* _Brief_
Look below for the line that has "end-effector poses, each". Set down the lines from there through the line that has "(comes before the", exactly as written.

* _Raw data_

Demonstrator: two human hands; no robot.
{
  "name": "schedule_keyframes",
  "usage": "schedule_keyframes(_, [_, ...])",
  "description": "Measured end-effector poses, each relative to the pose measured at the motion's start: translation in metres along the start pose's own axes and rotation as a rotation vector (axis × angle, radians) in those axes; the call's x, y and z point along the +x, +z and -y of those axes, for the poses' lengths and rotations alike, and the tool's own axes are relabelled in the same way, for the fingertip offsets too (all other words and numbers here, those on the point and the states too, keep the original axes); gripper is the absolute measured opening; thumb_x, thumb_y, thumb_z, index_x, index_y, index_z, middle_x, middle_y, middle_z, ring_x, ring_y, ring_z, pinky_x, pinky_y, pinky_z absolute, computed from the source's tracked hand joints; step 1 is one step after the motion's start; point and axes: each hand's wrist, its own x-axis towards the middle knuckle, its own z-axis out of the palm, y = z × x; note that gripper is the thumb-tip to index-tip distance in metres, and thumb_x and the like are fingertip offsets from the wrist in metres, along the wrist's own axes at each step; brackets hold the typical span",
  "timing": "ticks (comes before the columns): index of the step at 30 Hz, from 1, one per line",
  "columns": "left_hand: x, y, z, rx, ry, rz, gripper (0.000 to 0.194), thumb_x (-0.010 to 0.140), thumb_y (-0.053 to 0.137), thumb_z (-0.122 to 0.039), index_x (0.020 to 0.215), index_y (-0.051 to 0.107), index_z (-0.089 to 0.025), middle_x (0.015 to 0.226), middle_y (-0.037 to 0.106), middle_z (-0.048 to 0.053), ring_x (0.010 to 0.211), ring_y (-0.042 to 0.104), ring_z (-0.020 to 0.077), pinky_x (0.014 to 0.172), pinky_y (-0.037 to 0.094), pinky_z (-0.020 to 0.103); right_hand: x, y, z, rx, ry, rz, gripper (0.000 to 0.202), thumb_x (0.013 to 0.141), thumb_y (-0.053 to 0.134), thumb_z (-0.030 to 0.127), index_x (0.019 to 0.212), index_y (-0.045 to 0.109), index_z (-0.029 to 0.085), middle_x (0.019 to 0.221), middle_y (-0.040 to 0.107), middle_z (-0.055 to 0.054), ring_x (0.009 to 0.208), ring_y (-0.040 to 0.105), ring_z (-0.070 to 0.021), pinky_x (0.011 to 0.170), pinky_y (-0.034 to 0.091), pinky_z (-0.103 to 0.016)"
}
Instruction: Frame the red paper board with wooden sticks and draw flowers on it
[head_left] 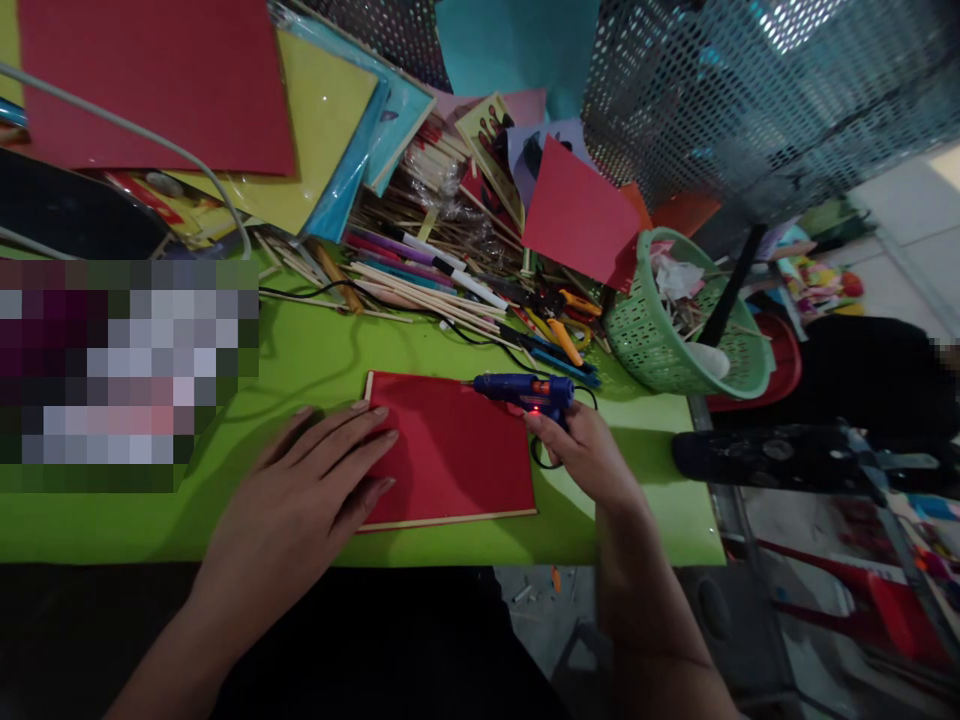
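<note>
A red sheet (450, 450) lies flat on the green tabletop, with thin pale wooden sticks along its near edge and left side. My left hand (315, 470) rests with outstretched fingers over the sheet's left part. In my right hand (592, 450) is a blue hot glue gun (525, 388), its small red light lit. The gun's nozzle points left, at the far edge of the red sheet; whether the tip touches it I cannot tell.
Pens, wooden sticks (427, 300) and orange-handled pliers (566, 340) lie beyond the sheet. A green basket (626, 330) stands at the right. Coloured sheets (330, 110) are piled at the back left. A black cable crosses the table (315, 345). The left side is pixelated.
</note>
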Motion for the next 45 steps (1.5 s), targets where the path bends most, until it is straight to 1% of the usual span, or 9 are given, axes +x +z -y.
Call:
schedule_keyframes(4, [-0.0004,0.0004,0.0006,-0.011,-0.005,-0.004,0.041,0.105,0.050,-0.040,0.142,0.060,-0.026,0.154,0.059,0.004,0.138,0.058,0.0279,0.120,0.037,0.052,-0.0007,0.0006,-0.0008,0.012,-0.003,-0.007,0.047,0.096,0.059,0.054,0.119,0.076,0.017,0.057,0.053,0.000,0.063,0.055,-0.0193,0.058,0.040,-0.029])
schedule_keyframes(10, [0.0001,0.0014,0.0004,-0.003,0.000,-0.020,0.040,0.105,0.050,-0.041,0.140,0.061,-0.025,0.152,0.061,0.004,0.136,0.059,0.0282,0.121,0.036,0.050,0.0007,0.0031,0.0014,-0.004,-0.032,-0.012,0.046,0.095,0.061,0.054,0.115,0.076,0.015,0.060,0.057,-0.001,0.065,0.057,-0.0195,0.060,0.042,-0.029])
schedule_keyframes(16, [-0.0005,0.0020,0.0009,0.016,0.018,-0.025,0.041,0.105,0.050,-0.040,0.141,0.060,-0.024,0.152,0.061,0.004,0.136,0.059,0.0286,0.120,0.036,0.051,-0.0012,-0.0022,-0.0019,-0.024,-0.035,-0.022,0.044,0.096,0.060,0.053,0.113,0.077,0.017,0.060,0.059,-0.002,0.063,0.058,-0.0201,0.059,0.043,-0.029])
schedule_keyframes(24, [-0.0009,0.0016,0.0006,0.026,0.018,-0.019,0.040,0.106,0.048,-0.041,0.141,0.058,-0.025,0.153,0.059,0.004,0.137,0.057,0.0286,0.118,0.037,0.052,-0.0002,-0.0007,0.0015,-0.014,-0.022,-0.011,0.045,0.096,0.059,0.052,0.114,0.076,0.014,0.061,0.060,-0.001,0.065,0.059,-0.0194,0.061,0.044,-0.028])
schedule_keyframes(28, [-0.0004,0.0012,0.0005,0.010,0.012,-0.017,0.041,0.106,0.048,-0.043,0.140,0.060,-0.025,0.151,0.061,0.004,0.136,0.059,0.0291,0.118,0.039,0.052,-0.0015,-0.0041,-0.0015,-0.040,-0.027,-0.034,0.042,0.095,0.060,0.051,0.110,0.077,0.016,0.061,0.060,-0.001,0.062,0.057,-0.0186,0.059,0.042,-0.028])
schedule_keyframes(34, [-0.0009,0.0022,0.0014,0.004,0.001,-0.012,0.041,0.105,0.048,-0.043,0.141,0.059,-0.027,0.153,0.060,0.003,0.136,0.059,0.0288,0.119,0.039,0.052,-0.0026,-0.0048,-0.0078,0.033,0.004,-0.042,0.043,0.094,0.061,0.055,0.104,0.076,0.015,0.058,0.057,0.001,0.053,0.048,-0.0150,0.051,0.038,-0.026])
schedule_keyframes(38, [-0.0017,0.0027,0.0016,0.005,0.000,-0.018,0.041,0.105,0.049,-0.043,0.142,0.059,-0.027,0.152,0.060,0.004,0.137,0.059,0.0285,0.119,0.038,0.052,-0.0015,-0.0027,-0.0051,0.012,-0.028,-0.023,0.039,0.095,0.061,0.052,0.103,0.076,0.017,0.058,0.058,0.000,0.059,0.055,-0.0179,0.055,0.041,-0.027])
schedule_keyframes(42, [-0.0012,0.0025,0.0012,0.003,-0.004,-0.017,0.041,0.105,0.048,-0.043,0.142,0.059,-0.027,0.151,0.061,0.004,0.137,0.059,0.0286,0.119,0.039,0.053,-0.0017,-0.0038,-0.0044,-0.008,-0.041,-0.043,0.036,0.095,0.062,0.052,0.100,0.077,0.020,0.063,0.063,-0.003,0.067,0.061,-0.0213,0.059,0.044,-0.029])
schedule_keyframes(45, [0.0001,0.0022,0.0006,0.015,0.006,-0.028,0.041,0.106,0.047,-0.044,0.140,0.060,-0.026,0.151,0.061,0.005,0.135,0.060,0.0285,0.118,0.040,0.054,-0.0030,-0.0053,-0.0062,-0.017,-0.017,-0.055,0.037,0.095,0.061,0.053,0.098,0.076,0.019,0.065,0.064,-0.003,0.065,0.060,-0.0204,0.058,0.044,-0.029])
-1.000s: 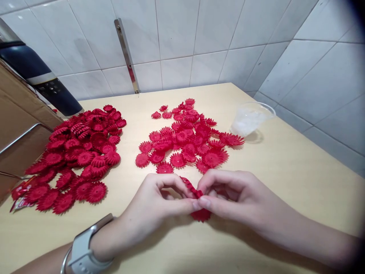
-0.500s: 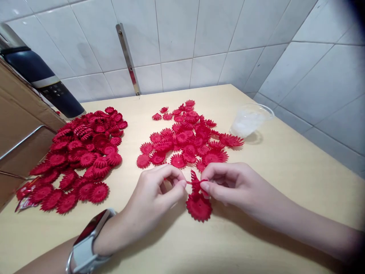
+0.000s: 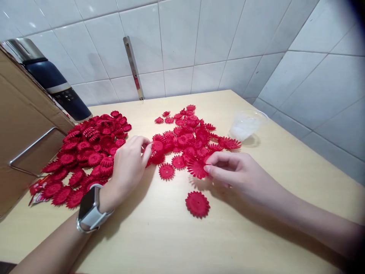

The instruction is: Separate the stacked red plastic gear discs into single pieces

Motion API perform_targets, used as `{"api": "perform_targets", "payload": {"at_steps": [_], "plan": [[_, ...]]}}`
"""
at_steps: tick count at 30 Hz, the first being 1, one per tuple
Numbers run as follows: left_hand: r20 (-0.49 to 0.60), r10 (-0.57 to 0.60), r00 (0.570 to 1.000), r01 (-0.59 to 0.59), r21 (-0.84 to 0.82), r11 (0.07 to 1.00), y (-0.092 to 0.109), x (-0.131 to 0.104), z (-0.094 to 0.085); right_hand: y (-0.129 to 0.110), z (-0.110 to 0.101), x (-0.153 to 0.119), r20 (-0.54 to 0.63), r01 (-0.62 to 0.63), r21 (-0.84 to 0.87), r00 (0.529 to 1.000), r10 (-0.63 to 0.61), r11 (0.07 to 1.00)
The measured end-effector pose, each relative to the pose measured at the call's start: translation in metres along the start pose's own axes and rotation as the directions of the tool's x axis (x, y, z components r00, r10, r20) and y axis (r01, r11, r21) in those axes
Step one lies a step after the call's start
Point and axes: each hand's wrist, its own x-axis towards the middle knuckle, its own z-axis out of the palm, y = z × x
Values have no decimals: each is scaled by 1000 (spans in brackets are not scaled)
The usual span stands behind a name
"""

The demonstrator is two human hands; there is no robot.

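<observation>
Between the thumb and fingers of my right hand is a red toothed disc, raised a little over the table. My left hand, with a watch on the wrist, pinches another red disc at the left edge of the middle pile. A single red disc lies flat on the table in front of the hands. One more loose disc rests between the two hands, near the pile.
A larger heap of red discs covers the left side of the table. Behind it a dark bottle leans by a cardboard box. At the back right stands a clear plastic cup with something whitish inside.
My left hand has moved left and forward to the middle pile and now pinches a disc there. The disc in my right hand has turned more face-on. The view has shifted slightly.
</observation>
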Motion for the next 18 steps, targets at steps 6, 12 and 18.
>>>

* _Exercise result_
  "description": "Measured end-effector poses, each relative to the pose measured at the motion's start: translation in metres along the start pose's own axes and rotation as a rotation vector (axis × angle, radians) in those axes; the call's x, y and z point along the +x, +z and -y of those axes, for the poses' lengths and rotations alike, and the tool's own axes are relabelled in the same way, for the fingertip offsets too (all other words and numbers here, those on the point and the states too, keep the original axes); gripper is the absolute measured opening; thumb_x, thumb_y, thumb_z, index_x, index_y, index_z, middle_x, middle_y, middle_z, ring_x, ring_y, ring_z, pinky_x, pinky_y, pinky_z absolute, computed from the source's tracked hand joints; step 1 is one step after the motion's start; point and axes: each hand's wrist, its own x-axis towards the middle knuckle, its own z-axis out of the palm, y = z × x; note that gripper is the thumb-tip to index-tip distance in metres, and thumb_x and the like are fingertip offsets from the wrist in metres, along the wrist's own axes at each step; brackets hold the typical span",
  "timing": "ticks (comes before the columns): index of the step at 30 Hz, from 1, one per line",

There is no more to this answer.